◆ **ABOUT THIS EXERCISE**
Starting with the line that has "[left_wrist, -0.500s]" and finishing with the line that has "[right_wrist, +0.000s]", set down each line below exactly. Pictures are not copied.

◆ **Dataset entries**
○ ○ ○ ○ ○ ○ ○

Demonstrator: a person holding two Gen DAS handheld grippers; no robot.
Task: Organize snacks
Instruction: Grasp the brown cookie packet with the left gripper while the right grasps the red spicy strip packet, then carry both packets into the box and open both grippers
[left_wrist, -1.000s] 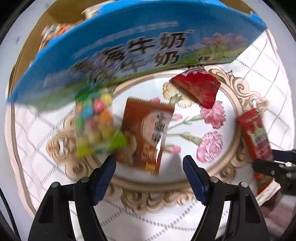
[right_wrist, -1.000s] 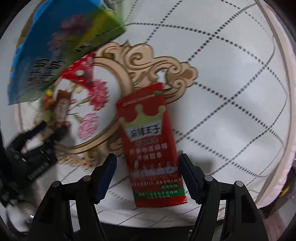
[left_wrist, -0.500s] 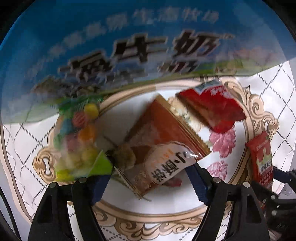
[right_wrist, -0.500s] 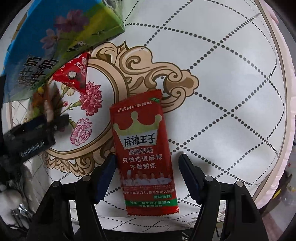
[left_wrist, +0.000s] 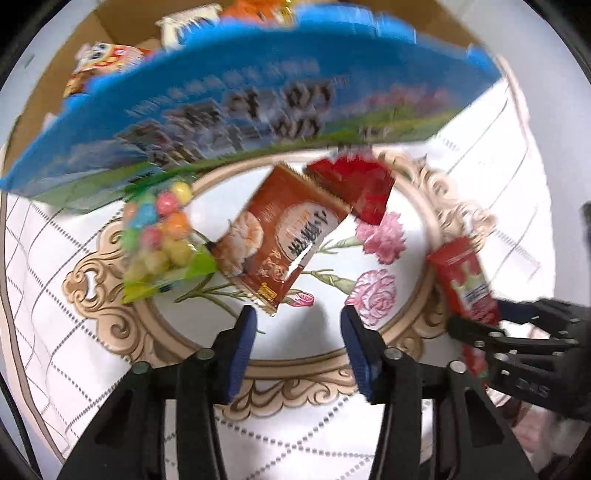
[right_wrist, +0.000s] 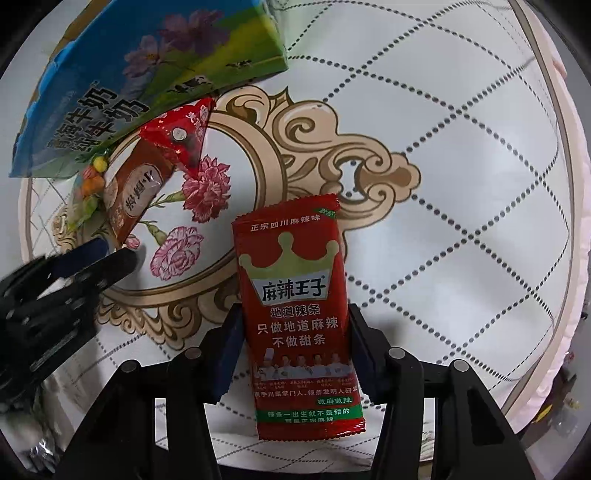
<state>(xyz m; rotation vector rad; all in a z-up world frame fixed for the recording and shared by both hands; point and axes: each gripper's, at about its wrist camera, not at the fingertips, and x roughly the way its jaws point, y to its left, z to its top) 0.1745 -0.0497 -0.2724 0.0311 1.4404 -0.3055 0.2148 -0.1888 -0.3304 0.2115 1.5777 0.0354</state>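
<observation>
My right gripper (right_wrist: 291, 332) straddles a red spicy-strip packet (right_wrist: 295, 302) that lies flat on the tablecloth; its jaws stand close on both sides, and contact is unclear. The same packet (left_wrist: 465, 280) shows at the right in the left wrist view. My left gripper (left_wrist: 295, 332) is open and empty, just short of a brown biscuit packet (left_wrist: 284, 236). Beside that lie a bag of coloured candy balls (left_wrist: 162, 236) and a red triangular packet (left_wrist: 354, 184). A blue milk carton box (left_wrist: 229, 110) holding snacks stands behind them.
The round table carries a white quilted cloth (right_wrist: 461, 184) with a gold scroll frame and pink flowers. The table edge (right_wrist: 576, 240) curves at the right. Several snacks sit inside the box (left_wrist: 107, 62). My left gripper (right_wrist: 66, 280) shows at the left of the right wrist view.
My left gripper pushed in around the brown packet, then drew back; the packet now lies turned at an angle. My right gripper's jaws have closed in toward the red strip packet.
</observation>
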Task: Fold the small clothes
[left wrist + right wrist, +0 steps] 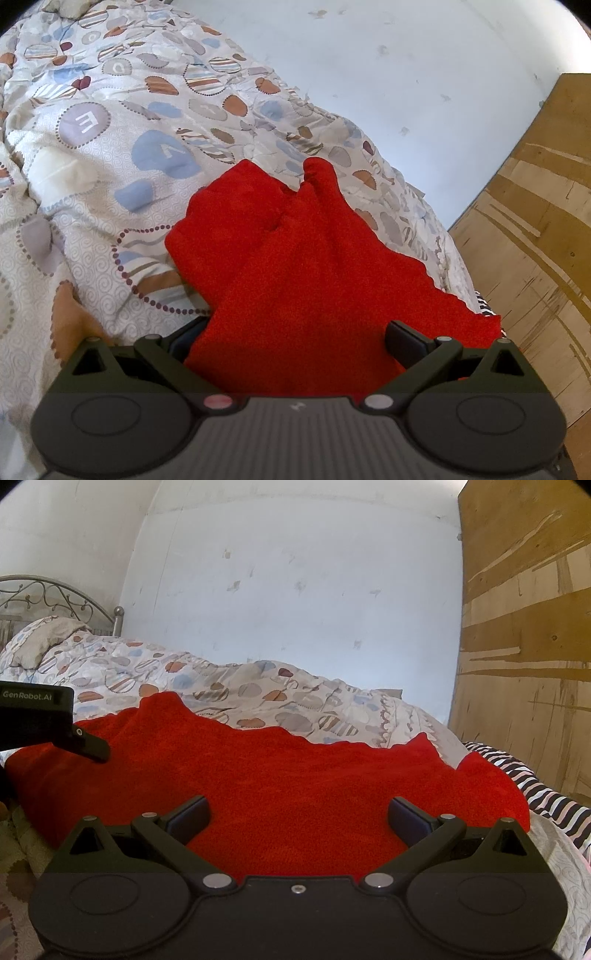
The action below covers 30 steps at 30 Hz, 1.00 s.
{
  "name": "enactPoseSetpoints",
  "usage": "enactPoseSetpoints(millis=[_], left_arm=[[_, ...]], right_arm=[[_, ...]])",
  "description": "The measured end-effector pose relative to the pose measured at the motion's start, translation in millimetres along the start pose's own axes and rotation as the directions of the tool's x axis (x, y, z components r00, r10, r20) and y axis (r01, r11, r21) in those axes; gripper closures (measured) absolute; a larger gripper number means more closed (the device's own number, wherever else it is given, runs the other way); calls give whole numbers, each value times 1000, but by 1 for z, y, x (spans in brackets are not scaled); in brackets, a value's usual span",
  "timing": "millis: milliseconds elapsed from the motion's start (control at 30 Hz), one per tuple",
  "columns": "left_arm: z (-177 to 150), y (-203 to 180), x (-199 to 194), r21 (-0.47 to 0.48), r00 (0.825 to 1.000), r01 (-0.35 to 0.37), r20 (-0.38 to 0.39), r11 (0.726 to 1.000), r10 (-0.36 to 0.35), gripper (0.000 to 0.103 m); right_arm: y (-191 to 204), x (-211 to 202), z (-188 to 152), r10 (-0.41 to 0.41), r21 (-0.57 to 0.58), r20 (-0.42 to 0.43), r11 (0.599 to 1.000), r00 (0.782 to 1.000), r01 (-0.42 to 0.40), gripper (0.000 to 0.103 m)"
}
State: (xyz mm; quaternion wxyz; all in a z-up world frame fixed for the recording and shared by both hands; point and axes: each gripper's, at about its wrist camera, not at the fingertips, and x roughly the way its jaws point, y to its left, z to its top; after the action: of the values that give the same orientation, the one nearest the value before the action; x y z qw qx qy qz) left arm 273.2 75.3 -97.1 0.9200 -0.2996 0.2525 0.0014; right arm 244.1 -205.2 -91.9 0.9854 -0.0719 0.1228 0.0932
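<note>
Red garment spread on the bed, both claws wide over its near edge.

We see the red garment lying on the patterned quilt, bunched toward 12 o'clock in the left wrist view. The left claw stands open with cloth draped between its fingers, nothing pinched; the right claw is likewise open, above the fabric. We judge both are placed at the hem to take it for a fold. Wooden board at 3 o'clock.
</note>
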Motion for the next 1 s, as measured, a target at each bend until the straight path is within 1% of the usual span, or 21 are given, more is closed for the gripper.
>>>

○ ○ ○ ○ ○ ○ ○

◆ **TASK RESULT**
[left_wrist, -0.500s] 
[right_wrist, -0.500s] 
[left_wrist, +0.000s] 
[right_wrist, +0.000s] 

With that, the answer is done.